Under the statute, the reinsurance intermediary-broker can be characterized as a dual agent.  Such a broker acts on the behalf of the interests of two parties, not a single party.  The Court held that Carpenter, as a reinsurance intermediary-broker was an agent of the company.  However, the Court was hard-pressed to find a fiduciary duty anywhere in insurance law.  The Court stated: “we are unaware of even a single California precedent permitting a client to sue an insurance broker for breach of fiduciary duty.”  Therefore, the Court did not want to open this door as a matter of public policy.  The Court held that “decades of cases have drawn a policy line between what brokers must do and need not do.  Because that line has been drawn, we decline to revisit the issue.”

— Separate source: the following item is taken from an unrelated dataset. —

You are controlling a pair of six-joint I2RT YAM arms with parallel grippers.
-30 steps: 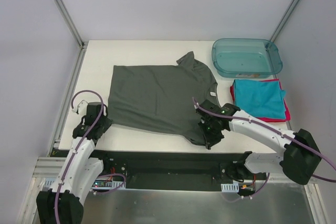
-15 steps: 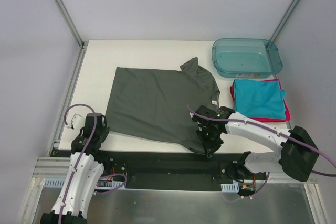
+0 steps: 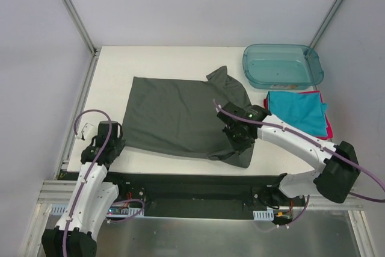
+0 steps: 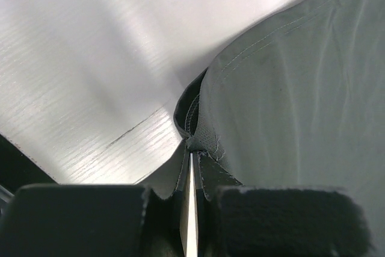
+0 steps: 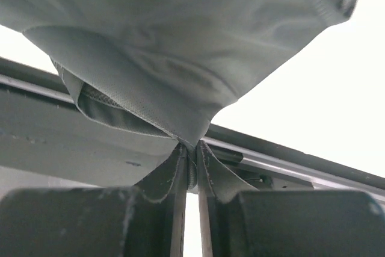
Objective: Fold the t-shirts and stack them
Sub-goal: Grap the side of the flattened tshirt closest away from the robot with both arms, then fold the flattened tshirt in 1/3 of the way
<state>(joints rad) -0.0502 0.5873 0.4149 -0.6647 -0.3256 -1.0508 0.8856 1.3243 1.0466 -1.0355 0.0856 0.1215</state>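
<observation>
**A:** Quick one: how does the grey tee [image 3: 174, 112] sit relative to the grippers before the fold?

**B:** It's spread on the table [image 3: 156, 64] with its long axis running left to right, hem end on the left and collar end on the right. Both grippers are on its near edge, so the whole body of the shirt lies away from them, toward the far side. I'd guess the fold goes that way, near edge carried over to the far edge.

**A:** Which arm's closer?

**B:** Each has its own end. The left gripper [image 4: 191, 148] is at the near left corner, low on the table. The right gripper [image 5: 190, 148] is at the near right end, where the cloth is bunched and looks raised a bit.

**A:** Jaws?

**B:** Both are clamped tight, each with a pinch of grey fabric between the fingers. Nothing else is in them.

**A:** And the other shirts?

**B:** The teal tee [image 3: 295, 111] is folded on top of the red-pink tee [image 3: 307, 137], just right of the grey one and in front of the tub [image 3: 283, 64].
</observation>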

The court went on to review a number of California cases discussing the duties of an insurance broker, including Kotlar v. Hartford Fire Ins. Co (2000), 83 Cal. App. 4th 1116, 1123.  In Kotlar, the court held that “a broker only needs to use reasonable care to represent his or her client”, and “a broker’s duties are defined by negligence law, not fiduciary law.”  The court then further explained its holding that a broker owes no fiduciary duties under insurance law:

Given the foregoing, and given that a broker is an agent, there is an inherent conflict between insurance law and agency law.  Agency law establishes that ―[t]he relations of principal and agent, like those of beneficiary and trustee, are fiduciary in character. . .. [¶] . An agent must disclose to his principal every fact known to him bearing upon the [subject matter of the agency], the concealment of which would lead to the injury of the principal [citation].‖ (Kinert v. Wright (1947) 81 Cal.App.2d 919, 925 (Kinert); Chodur v. Edmonds (1985) 174 Cal.App.3d 565, 571 (Chodur) [―[a]n agent is a fiduciary‖].) Further, an agent has an obligation of ―diligent and faithful service the same as that of a trustee. [Citations.]‖ (Ibid.) As explained by Wolf v. Superior Court (2003) 107 Cal.App.4th 25, 29 (Wolf), a fiduciary is bound to act with utmost good faith for the benefit of the other party.  If applied in the insurance context, Kinert, Chodur and Wolf would require brokers to disclose all material knowledge and advise client‘s on specific insurance matters even if the broker is not required to do so by the duty of care. Indeed, ―the duty of undivided loyalty the fiduciary owes to its beneficiary . . . [is] far more stringent‖ than the duty of care. (Wolf, supra, at p. 30.) ―‗Many forms of conduct permissible in a workaday world for those acting at arm‘s length, are forbidden to those bound by fiduciary ties.  A [fiduciary] is held to something stricter than the morals of the market place.  Not honesty alone, but the punctilio of an honor the most sensitive is then the standard of behavior.‘ [Citation.]‖ (Ibid.) Thus, it is impossible for us to reconcile insurance law and agency law.

So, unless there are other courts of appeal that disagree or if the California Supreme Court addresses the issue, it appears the level of care an insurance broker owes to its client is measured, not by a fiduciary duty, but by a reasonable standard of care.